Top Iranian nuclear negotiator Deputy Foreign Minister Ali Bagheri is in Brussels for separate talks with the European Union’s Deputy Secretary-General Enrique Mora. In an effort to save time, Britain, France and Germany told Bagheri they were willing to send representatives to join the meetings with Mora. WSJ reporter Laurence Norman tweeted Tuesday that Bagheri had turned down the idea.

“This looks like out and out time-wasting even as Iran tries to create [an] image of engagement,” Norman tweeted.

On Monday, October 25, US Special Envoy for Iran Robert Malley said Iran’s explanations for staying away from nuclear talks in Vienna were “wearing thin.”

Malley called Iran’s actions “in contradiction or inconsistent with what they claim to be their desire to come back to the JCPOA,” while saying the US was ready to adapt to a reality in which Iran does not return to the nuclear deal.

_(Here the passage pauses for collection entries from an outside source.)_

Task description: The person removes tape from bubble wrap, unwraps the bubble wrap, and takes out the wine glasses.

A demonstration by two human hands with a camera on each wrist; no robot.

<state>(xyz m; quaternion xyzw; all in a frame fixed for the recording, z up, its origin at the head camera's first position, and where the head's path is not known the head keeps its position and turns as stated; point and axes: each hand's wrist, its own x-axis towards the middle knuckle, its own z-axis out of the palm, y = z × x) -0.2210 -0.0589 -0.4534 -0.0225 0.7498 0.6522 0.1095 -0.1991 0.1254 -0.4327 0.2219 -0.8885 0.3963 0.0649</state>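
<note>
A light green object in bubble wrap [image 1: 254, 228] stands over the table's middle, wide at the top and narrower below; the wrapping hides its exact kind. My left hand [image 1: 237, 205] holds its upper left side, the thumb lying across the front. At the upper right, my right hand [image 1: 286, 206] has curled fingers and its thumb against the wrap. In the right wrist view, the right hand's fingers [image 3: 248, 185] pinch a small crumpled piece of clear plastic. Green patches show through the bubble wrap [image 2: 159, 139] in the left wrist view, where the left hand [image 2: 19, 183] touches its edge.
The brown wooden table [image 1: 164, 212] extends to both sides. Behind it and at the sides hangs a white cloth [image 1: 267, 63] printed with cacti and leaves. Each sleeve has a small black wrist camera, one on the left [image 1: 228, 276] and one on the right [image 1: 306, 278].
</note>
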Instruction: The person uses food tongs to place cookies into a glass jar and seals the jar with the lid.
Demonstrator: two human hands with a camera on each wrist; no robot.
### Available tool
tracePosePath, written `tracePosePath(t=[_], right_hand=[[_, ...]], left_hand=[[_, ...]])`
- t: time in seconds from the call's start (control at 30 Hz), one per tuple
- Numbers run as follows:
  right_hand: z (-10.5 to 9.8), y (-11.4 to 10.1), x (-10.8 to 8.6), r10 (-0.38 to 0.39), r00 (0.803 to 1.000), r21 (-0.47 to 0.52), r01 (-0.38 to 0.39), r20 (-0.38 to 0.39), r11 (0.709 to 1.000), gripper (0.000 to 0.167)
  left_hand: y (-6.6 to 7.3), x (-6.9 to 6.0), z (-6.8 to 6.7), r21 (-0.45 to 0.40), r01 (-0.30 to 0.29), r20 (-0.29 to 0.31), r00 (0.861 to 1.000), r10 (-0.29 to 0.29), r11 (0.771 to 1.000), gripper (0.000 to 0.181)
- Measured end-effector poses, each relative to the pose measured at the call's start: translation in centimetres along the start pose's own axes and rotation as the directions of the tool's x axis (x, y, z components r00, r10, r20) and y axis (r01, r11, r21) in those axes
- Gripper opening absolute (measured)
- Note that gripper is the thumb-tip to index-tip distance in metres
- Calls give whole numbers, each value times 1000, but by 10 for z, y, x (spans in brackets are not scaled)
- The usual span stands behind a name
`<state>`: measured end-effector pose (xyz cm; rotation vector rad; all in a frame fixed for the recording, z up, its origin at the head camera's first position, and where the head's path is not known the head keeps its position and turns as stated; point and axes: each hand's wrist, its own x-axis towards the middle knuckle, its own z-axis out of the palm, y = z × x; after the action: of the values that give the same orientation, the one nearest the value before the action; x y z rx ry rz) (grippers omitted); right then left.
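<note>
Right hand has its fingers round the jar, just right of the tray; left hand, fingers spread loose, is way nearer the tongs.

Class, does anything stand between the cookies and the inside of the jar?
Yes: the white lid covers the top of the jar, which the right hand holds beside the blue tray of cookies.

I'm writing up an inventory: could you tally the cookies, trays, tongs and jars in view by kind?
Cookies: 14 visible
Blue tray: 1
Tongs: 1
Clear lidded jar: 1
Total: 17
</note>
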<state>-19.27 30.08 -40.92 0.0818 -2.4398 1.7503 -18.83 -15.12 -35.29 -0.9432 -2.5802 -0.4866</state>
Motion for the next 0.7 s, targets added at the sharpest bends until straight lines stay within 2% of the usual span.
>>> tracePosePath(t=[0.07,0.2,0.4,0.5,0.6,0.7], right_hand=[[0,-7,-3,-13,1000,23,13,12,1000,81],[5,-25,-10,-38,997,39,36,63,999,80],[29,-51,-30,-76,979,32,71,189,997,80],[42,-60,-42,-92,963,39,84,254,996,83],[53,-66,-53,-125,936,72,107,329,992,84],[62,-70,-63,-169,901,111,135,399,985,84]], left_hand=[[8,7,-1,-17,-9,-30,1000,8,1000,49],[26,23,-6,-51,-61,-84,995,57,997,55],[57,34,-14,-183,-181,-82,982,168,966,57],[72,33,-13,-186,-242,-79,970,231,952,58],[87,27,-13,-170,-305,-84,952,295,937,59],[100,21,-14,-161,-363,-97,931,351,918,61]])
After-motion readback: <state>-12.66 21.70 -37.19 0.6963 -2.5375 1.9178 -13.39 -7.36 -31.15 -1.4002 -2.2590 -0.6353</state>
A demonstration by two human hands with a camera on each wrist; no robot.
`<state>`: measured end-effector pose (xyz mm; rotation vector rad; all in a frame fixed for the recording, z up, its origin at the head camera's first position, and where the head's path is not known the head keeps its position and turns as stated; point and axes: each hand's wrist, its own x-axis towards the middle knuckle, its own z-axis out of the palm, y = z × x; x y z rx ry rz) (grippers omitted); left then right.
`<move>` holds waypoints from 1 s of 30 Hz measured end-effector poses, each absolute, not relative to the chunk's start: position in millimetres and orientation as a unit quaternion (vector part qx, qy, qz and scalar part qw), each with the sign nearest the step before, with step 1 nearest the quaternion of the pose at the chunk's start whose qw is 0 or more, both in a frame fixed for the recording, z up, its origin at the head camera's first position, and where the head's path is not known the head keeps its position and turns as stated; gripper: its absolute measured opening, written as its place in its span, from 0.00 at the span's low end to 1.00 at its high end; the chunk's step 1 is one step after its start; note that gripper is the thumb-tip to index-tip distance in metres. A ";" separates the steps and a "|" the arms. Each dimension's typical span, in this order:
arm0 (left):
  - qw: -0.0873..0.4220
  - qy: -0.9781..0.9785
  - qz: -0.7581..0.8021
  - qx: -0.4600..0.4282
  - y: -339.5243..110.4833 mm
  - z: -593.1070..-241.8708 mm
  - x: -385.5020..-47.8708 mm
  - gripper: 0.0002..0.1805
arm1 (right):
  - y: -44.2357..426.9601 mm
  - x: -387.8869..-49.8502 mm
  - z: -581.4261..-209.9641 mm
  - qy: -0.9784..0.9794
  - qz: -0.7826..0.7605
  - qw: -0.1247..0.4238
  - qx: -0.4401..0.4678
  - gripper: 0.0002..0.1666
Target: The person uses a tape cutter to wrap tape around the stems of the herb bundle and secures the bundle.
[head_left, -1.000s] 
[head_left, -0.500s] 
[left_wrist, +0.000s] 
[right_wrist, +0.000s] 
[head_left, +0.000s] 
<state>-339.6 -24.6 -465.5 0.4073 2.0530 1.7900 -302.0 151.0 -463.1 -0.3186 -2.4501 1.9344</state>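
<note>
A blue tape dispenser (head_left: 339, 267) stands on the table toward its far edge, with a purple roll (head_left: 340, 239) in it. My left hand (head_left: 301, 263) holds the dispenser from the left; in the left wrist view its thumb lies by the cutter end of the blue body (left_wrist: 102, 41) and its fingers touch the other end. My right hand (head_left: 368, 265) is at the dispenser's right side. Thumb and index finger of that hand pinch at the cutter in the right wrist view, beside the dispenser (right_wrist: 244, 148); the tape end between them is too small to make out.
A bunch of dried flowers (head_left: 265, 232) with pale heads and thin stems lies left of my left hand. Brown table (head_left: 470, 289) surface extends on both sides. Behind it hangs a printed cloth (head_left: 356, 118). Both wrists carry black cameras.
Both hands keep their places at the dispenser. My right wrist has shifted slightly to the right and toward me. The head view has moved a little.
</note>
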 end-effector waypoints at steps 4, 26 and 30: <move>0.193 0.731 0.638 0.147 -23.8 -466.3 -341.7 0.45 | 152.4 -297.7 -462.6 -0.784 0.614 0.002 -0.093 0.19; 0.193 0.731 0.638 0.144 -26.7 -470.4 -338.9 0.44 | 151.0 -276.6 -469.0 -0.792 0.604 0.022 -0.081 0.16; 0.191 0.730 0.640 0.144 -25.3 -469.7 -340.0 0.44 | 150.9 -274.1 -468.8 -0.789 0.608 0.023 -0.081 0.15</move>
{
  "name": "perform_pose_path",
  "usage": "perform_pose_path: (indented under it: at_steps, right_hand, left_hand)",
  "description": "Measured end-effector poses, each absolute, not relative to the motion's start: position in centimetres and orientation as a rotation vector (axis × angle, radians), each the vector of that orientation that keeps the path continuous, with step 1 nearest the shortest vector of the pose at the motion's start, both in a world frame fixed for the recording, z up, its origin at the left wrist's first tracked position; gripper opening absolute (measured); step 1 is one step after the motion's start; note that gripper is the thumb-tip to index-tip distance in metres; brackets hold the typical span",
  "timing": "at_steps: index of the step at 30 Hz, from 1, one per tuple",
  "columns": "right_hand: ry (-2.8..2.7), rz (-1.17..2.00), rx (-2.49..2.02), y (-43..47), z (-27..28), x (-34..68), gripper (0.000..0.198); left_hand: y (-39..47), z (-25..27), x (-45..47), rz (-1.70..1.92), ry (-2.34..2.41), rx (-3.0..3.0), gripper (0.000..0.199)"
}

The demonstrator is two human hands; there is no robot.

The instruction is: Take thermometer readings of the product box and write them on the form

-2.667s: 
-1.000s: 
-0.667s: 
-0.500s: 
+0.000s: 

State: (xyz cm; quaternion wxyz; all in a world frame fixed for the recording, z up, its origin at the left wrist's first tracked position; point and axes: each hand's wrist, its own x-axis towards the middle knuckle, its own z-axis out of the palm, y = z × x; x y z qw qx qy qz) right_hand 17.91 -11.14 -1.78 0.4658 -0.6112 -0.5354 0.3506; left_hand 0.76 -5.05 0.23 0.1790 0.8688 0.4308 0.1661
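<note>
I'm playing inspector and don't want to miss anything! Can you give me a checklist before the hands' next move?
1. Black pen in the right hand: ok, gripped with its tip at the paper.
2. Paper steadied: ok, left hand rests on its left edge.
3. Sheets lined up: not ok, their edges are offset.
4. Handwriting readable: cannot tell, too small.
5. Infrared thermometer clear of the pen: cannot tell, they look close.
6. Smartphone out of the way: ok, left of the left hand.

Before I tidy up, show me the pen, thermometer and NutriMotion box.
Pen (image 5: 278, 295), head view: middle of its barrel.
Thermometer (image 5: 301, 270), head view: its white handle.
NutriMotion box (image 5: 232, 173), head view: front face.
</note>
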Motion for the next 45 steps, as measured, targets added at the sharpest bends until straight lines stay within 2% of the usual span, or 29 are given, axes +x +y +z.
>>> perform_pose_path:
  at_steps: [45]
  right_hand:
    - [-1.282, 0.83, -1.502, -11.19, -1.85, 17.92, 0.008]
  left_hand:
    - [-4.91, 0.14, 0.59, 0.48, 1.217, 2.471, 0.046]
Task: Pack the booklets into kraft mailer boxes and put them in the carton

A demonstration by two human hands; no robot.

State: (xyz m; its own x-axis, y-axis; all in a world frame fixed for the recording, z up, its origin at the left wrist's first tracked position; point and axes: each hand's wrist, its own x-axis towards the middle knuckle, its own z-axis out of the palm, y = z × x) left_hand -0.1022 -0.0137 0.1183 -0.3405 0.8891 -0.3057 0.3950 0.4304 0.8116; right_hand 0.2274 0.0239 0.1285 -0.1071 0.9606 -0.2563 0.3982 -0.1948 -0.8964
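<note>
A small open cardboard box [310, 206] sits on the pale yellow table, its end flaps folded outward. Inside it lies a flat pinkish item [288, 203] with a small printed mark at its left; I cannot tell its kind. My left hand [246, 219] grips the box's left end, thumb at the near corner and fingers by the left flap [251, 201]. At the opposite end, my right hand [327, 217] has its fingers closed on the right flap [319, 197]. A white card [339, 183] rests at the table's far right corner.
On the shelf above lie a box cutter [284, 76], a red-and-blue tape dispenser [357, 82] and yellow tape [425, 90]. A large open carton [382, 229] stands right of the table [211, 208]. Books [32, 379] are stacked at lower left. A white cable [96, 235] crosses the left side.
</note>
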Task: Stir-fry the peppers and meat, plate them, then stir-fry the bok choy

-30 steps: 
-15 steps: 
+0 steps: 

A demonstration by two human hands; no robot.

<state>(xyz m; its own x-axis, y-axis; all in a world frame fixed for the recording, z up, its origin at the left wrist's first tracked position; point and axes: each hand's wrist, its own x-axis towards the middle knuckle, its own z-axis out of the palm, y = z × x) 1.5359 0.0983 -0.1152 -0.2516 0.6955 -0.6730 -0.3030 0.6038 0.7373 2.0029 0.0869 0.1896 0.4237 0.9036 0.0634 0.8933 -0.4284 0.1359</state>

The US, China, Russia, Germany, France and Britain struck the JCPOA accord in Vienna with Iran on its nuclear program in 2015 under President Obama.

The nuclear deal began to fall apart in 2018 when then-US president Donald Trump’s administration withdrew from it and reinstated sanctions. Iran in turn again started to ramp up its nuclear activities, particularly enrichment of uranium which is bringing it nearer to the threshold of making a bomb.

All dialogue has been stalled since the sixth round of talks in June when ultraconservative Ebrahim Raisi won Iran’s presidential election.

Though the preference is to find a diplomatic solution, Malley reiterated that the US would use “other tools” to stop Iran from acquiring nuclear weapons if the Vienna talks fail. (TOI / VFI News)

“God, we ask that You help Iran to see reason, and protect Your people from the threat of nuclear warfare.”